One of the first things he painted was "Target With Plaster Casts" (1955). It wasn't a picture of a target, but the thing itself, a four-foot-square canvas collaged with newspaper and covered with red, yellow and blue paint. Was it abstract? Sure, in its way. Was it expressionist? Yes, delicately--the touch of the artist's hand on the surface is delicious. It was also representational--of something right off the archery range. But most of all, the painting was revolutionary. "Target" was pop art, and it arrived several years before anyone had seen a series of inert, deadpan paintings of soup cans by a guy named Andy Warhol.

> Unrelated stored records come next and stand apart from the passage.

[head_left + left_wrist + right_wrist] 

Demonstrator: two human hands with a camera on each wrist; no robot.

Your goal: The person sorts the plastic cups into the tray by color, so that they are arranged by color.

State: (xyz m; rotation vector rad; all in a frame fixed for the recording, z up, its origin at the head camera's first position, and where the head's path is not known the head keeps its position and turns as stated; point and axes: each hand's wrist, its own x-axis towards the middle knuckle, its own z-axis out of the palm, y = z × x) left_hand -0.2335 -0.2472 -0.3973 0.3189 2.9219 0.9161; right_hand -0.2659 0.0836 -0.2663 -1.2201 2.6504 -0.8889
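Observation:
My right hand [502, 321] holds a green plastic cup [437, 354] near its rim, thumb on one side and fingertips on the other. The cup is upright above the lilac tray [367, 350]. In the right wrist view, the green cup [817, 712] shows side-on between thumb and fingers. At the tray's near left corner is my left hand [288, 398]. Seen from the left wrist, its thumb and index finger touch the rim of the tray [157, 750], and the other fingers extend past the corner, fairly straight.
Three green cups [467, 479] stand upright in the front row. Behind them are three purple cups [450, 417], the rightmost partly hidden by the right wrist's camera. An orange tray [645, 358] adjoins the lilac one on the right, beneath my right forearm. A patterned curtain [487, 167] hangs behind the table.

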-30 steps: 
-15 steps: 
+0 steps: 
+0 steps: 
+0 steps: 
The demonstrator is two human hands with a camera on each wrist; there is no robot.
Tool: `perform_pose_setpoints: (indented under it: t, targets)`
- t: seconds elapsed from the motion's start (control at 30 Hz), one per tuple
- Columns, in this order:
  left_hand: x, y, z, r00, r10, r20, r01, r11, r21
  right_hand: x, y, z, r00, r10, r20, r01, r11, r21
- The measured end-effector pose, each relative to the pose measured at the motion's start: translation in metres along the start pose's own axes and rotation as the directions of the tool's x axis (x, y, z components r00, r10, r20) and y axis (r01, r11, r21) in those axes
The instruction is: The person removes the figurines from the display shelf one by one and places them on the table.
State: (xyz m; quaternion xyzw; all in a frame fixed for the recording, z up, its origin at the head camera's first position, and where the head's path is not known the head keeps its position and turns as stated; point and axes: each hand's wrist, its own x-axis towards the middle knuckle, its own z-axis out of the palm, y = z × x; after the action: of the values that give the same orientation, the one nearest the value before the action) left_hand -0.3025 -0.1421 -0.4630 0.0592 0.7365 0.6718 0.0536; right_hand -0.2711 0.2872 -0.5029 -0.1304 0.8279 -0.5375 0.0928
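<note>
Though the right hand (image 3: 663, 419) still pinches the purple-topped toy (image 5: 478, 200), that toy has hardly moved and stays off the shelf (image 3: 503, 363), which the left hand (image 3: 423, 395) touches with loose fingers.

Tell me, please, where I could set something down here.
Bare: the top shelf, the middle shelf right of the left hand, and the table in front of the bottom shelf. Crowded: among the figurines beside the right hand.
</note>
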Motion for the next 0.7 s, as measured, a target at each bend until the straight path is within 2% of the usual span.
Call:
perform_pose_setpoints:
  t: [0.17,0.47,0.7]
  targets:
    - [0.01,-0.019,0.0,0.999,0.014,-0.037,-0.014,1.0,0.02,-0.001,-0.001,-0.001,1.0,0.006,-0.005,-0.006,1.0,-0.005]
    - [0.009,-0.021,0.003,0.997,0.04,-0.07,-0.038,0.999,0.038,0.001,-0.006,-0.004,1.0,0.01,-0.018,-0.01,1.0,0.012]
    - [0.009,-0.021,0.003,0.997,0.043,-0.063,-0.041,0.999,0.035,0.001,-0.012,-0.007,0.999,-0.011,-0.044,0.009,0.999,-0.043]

This great piece of art--it's beautiful and stays fresh no matter how many times you look at it--is one of the major works in a concisely magnificent exhibition, "Jasper Johns: An Allegory of Painting, 1955-65," at the National Gallery of Art in Washington, D.C., through April 29. The exhibition explores four main motifs in Johns's cool, cerebral rejection of emotional abstraction: targets; a drafting tool; words (primarily "red," "yellow" and "blue") stenciled on to otherwise abstract paintings, and imprints from his own face and hands. …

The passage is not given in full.